|Version 3 (modified by ezyang, 23 months ago) (diff)|
Backpack is a proposal for retrofitting Haskell with an applicative, mix-in module system. The theory of Backpack is developed in the paper and its accompanying technical appendix; the purpose of this wikipage is to record some of the more practical implementation considerations.
Version ranges and signatures
In the current Haskell package ecosystem, version ranges on build-depends are a way of indicating what libraries a package may build with. While the PVP is intended to provide a way for library authors to communicate when API changes occur. However, in practice, downstream authors find it difficult to correctly choose appropriate version ranges for their software (often providing a bound that is far too low, or optimistically asserting that they will be compatible against all future versions of a library).
In Backpack, the use of package signatures subsumes this application of version numbers. (Version numbers are still useful, in case an application needs to explicitly exclude a buggy version of a package). In the Backpack papers, these signatures are explicitly recorded.
An important caveat is that for backwards-compatibility, there will often be many packages which sport version ranges, but do not have explicit signatures for their holes. Furthermore, a conversion from version ranges to signatures may be useful for bootstrapping explicit signatures going forwards. Assuming that, given a package, it is possible to compute its signature, there are a few possible ways to go about computing signatures based on version ranges:
- We could simply take the latest acceptable version of a package and use its signature.
- We could compute the “greatest common signature” for the specified version range in build-depends. This signature is the widest signature for which all of the versions are compatible with.

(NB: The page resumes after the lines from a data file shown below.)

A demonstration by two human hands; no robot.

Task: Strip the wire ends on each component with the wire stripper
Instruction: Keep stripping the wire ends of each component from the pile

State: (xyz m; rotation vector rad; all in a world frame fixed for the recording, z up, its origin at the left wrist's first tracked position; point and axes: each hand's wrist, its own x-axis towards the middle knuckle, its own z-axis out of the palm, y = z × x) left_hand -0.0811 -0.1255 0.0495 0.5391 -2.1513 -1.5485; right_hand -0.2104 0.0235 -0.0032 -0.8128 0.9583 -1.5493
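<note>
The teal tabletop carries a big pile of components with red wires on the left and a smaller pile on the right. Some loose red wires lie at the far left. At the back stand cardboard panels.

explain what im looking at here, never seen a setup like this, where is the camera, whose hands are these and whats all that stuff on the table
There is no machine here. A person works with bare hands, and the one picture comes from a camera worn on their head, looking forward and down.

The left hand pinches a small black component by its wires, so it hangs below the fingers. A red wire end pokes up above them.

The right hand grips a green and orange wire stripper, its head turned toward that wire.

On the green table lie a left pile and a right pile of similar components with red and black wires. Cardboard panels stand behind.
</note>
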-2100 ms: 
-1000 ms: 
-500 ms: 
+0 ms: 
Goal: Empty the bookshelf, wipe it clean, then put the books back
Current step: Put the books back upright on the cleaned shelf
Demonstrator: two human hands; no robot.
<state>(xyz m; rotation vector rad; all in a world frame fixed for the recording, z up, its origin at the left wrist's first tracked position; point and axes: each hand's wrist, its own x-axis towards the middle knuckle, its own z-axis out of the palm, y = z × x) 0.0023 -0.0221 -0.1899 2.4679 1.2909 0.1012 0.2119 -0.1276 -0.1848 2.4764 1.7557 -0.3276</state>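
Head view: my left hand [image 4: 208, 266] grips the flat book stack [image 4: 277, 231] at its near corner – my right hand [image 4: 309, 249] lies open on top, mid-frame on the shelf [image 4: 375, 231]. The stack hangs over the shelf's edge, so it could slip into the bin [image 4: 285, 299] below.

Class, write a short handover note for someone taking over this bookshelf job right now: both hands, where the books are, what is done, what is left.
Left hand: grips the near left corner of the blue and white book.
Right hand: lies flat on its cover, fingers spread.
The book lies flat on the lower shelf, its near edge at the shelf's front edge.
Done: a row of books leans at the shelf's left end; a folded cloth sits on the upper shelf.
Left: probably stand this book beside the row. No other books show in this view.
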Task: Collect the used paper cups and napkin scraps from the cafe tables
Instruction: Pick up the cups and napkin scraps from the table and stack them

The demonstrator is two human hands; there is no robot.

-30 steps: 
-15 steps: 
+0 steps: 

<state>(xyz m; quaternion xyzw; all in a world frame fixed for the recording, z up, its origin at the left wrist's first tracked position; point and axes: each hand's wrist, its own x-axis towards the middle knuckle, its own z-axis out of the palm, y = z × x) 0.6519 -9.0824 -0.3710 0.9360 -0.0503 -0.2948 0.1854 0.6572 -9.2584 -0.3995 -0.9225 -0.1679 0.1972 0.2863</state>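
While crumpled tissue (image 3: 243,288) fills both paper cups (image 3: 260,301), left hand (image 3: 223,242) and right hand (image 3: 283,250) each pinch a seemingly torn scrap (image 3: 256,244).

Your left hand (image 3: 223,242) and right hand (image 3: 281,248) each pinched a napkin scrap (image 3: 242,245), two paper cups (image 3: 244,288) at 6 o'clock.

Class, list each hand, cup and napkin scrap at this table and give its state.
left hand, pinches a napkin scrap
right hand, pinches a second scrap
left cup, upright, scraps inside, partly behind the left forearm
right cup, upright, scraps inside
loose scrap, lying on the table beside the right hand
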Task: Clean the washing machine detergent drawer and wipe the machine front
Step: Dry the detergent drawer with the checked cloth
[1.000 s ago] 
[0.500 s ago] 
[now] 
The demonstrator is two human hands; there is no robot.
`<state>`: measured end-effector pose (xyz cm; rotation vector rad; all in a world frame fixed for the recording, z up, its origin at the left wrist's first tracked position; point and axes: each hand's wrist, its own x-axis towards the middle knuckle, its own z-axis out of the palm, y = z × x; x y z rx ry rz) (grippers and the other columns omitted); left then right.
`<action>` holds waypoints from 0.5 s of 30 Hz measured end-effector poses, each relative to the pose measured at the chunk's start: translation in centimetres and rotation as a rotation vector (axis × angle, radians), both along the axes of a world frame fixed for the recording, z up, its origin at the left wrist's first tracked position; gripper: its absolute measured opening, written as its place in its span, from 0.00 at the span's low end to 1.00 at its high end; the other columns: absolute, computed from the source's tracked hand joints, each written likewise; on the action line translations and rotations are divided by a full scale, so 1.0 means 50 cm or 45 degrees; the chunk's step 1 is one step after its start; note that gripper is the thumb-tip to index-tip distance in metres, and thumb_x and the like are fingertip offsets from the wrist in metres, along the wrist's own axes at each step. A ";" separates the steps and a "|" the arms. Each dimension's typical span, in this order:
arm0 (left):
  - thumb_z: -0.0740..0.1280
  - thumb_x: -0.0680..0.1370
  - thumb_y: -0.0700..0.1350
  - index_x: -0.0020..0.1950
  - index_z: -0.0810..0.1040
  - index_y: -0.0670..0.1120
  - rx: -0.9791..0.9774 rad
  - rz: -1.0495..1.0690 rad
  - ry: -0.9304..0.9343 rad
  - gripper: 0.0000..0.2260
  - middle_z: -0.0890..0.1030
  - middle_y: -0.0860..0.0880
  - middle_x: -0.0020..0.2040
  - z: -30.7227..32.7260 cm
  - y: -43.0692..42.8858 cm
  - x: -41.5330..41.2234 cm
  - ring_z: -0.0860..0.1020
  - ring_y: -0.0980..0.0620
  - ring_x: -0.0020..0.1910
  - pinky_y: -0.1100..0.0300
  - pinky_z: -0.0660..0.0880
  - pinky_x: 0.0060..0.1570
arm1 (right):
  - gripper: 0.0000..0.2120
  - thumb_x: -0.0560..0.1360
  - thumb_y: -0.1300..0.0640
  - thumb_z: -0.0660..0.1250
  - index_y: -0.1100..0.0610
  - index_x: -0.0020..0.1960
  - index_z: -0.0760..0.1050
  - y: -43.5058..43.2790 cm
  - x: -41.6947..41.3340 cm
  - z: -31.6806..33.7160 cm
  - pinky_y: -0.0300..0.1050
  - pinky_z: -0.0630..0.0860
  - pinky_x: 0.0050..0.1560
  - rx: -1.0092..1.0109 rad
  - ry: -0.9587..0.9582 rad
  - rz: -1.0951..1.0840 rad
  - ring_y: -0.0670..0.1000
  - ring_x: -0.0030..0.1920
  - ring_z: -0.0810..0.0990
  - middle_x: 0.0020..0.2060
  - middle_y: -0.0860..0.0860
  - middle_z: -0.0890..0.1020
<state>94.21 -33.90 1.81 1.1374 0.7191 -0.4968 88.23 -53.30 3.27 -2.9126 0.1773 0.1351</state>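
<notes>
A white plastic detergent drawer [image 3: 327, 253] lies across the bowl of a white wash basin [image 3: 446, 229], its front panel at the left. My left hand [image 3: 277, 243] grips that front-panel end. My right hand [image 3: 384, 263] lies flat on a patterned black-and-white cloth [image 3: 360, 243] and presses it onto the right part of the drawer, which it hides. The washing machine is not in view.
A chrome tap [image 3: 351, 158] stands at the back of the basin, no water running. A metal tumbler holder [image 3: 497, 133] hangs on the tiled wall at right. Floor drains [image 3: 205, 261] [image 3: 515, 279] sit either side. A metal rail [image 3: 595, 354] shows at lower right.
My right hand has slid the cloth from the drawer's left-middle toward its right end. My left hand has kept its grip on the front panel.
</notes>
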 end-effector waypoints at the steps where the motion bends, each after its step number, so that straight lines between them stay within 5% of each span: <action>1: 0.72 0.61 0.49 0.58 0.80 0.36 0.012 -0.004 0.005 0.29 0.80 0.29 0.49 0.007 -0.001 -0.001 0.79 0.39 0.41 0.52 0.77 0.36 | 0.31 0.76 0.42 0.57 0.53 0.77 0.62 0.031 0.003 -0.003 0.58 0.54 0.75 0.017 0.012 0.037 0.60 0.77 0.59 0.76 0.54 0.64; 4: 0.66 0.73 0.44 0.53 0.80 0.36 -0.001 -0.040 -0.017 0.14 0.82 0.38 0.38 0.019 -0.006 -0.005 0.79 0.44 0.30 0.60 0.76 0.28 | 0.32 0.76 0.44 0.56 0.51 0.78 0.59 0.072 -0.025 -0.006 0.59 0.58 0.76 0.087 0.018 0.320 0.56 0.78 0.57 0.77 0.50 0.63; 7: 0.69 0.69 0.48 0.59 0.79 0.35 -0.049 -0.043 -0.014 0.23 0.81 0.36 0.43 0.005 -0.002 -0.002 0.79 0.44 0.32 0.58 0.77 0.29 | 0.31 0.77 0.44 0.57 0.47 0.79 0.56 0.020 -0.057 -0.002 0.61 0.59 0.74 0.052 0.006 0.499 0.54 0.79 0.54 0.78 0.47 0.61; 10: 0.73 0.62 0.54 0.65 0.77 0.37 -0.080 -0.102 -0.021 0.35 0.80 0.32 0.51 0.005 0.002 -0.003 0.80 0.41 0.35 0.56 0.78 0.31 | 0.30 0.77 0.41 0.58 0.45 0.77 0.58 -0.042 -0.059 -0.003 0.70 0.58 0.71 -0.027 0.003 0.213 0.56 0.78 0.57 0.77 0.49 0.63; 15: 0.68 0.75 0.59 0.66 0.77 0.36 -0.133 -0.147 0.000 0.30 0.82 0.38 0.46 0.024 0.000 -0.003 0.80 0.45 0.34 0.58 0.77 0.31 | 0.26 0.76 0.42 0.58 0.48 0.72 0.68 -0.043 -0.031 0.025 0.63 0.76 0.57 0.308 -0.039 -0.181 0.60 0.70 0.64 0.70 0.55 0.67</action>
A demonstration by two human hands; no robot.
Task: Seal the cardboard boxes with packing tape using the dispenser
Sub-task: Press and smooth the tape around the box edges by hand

Depending on whether or not the build-depends range is correct, the signature could be buggy. (ezyang: When I merge two type signatures together, does Backpack require them to be identical? I think so, but it's not obvious from the paper. If this is the case, it could be annoying if someone generalized a function--but I don't think there is anything we can do here.) Note that while a signature built this way is guaranteed to be backwards-compatible, it may not be forwards-compatible, in the sense that a future module might not typecheck against the signature, but still be linkable against our library.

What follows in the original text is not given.